### Source data

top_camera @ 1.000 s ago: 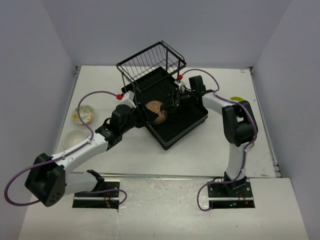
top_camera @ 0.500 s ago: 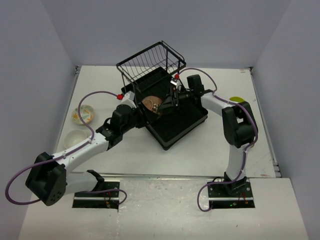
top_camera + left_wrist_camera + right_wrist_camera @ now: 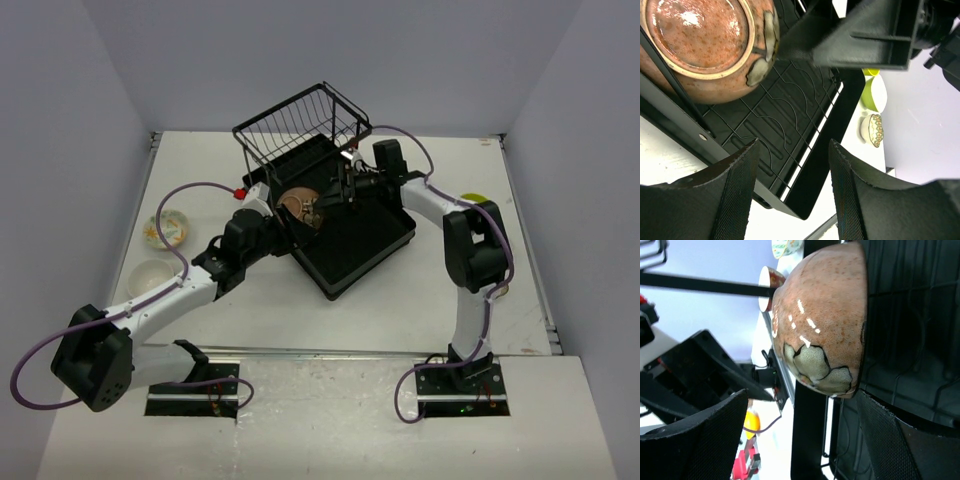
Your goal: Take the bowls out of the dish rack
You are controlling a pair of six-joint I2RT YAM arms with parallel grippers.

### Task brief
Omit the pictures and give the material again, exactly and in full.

### Output below
top_camera @ 1.000 s ago: 
top_camera @ 0.500 s ago: 
top_camera + left_wrist_camera + right_wrist_camera @ now: 
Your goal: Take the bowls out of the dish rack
You are controlling a pair of six-joint I2RT YAM arms with parallel grippers.

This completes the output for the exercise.